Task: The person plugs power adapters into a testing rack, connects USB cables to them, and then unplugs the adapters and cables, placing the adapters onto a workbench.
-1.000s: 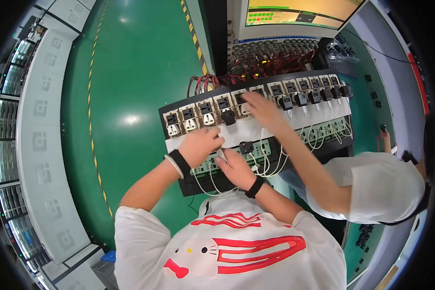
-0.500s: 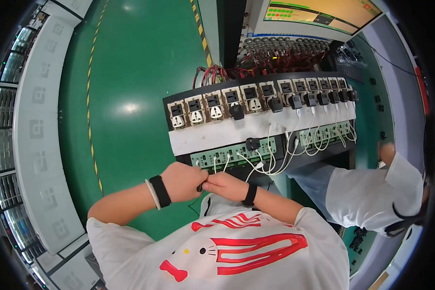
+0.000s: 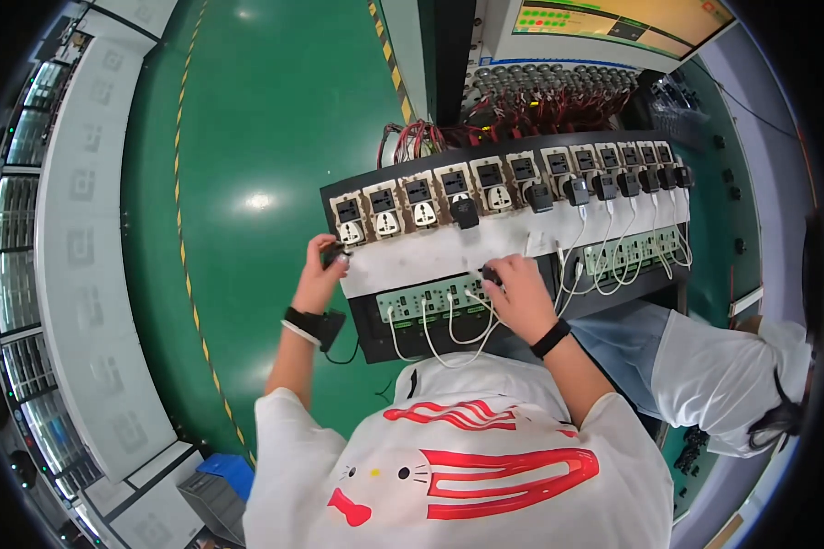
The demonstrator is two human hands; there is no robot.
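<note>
My left hand (image 3: pixel 316 276) is closed around a small black power adapter (image 3: pixel 336 254), just below the leftmost white socket (image 3: pixel 351 232) of a row of wall-type sockets. My right hand (image 3: pixel 520 297) reaches over the right part of a green circuit board strip (image 3: pixel 412 305). Its fingers are closed on another black power adapter (image 3: pixel 492 274), mostly covered by the hand. White USB cables (image 3: pixel 437 343) run out of the green strip and loop down toward my shirt. Further right, several black adapters (image 3: pixel 577 190) sit plugged into sockets, with white cables hanging from them.
A black box (image 3: pixel 332 329) with a thin wire hangs beside my left wrist. A co-worker in a white shirt (image 3: pixel 705 380) stands at the right. Behind the sockets are red and black wires (image 3: pixel 522 123) and a monitor (image 3: pixel 623 23). A white rack (image 3: pixel 82 229) lines the left.
My hands, together in front of the board before, have moved apart: the left up to the leftmost socket, the right onto the adapter lying on the strip. The view has shifted slightly.
</note>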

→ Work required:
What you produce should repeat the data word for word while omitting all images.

→ Solution to the exercise:
Task: The person plugs power adapters into a testing rack, connects USB cables to them, and then unplugs the adapters and cables, placing the adapters onto a workbench.
-1.000s: 
-0.500s: 
+0.000s: 
The demonstrator is two human hands; there is no robot.
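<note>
My left hand (image 3: pixel 316 276) is closed around a small black power adapter (image 3: pixel 336 254), just below the leftmost white socket (image 3: pixel 351 232) of a row of wall-type sockets. My right hand (image 3: pixel 520 297) reaches over the right part of a green circuit board strip (image 3: pixel 412 305). Its fingers are closed on another black power adapter (image 3: pixel 492 274), mostly covered by the hand. White USB cables (image 3: pixel 437 343) run out of the green strip and loop down toward my shirt. Further right, several black adapters (image 3: pixel 577 190) sit plugged into sockets, with white cables hanging from them.
A black box (image 3: pixel 332 329) with a thin wire hangs beside my left wrist. A co-worker in a white shirt (image 3: pixel 705 380) stands at the right. Behind the sockets are red and black wires (image 3: pixel 522 123) and a monitor (image 3: pixel 623 23). A white rack (image 3: pixel 82 229) lines the left.
My hands, together in front of the board before, have moved apart: the left up to the leftmost socket, the right onto the adapter lying on the strip. The view has shifted slightly.
</note>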

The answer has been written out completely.